The county council’s chief executive, Donna Manson said the authority is an “outlier” in various ways, including in the number of children it pays for to go to independent placements.
The average cost of an EHCP in Devon is £16,586, up by around £400 in the last 18 months.
While the average mainstream placement for under-16s costs just over £6,000, that rockets to nearly £54,000 for children in placed outside the state sector.
Some councillors criticised the council for not mentioning how it is providing EHCP assessments within the statutory period of 20 weeks.
Last year, a group of parents protested outside County Hall about waiting long periods for their children to be assessed for potential additional support.
Kellie Knott, Devon’s Send improvement director, acknowledged the council had “not cleared the backlog” but that it is working with the Department for Education on the issue and is “on track” to reduce outstanding cases.
Various education representatives echoed parents’ frustration about the EHCP assessment process, including long waiting times, difficulty securing relevant paperwork, and a lack of clarity about the process.
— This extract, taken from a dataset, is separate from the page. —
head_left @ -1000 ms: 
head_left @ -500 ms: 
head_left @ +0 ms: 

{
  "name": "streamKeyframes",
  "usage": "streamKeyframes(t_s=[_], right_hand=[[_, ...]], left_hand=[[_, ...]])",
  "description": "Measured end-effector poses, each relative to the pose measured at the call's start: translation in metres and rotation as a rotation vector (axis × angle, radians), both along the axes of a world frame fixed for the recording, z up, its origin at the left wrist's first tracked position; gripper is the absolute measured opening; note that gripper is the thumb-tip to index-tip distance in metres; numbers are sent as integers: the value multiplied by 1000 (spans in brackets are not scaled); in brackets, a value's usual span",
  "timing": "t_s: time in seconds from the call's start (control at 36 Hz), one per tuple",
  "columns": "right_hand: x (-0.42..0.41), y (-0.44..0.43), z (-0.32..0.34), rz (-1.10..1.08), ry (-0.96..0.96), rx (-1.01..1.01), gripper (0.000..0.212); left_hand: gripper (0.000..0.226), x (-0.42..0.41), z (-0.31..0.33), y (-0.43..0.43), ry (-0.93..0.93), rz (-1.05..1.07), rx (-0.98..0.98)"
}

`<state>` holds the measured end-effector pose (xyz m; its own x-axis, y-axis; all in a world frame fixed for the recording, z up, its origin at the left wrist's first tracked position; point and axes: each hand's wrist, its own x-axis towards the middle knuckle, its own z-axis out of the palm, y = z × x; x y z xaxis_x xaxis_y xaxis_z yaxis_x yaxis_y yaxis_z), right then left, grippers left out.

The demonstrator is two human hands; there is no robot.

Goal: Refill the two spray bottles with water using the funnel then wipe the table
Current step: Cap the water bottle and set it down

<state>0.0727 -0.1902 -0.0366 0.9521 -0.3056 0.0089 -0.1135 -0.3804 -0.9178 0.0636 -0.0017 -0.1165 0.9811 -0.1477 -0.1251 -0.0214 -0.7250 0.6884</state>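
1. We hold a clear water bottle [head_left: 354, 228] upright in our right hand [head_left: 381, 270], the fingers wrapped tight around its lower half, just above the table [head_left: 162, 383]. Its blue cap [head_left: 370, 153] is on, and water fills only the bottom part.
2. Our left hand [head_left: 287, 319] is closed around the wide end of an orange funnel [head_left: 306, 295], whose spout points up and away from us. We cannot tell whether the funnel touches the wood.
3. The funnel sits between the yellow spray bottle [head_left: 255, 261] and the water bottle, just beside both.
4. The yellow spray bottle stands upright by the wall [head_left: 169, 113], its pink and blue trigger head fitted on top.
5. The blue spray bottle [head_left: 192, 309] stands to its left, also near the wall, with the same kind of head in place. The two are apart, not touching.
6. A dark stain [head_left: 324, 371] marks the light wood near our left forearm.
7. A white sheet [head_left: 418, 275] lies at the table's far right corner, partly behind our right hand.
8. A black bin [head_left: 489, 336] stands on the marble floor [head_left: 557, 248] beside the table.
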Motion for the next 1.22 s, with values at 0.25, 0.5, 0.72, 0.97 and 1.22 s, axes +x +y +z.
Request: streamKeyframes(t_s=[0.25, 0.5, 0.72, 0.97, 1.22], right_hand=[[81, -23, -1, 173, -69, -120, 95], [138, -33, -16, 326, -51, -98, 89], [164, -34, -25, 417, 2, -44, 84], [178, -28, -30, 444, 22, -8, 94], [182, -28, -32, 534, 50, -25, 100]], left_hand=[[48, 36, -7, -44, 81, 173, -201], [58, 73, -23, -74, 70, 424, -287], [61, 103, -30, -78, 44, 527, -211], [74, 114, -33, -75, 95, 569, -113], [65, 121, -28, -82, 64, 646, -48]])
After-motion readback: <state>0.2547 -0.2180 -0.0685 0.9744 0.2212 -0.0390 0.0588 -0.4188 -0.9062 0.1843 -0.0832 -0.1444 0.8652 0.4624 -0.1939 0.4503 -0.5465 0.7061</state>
Paul Walker, chief executive of First Federation Trust, which oversees 14 schools in Devon, said the EHCP process could be “frustrating” for families, and challenging for schools if they had different views thn parents about children’s additional needs.
Ms Manson said the council had taken steps to improve the speed with which EHCP assessments are made, tackle the backlog of annual reviews, and ensure all placements are still relevant and provide value.
“We are working with our school partners as we have the wrong children in the wrong places, school have told us, including children in special provision who shouldn’t be there,” she said.
Ms Manson added that new types of provision need to be created but that there are costs to doing this and that it would take time to create.
She said over the past year, she had been working to ensure Send is a key focus of senior council staff, and had boosted the team with “key appointments”.
“We have got a complete new team, and at the same time, we had good staff that needed support, as they were broken after having had to deal with their workload, and so we have been focusing on the wellbeing of the team and now we are taking staff across the organisation off-task and on to this,” she explained.
“We needed external expertise, internal growth, and understanding with more people on task, and in November we will say what that looks like, but we couldn’t have done it without people understanding it.”
Ms Knott said it had one of the biggest Send teams compared to other local authorities but that it had been a “challenge for us to recruit and retain staff given the role they do and the challenges in being a Send case worker”.
“We have had retention challenges, which are not specific to Devon, and we have been working with our HR department to make sure we support the team and their wellbeing,” she said.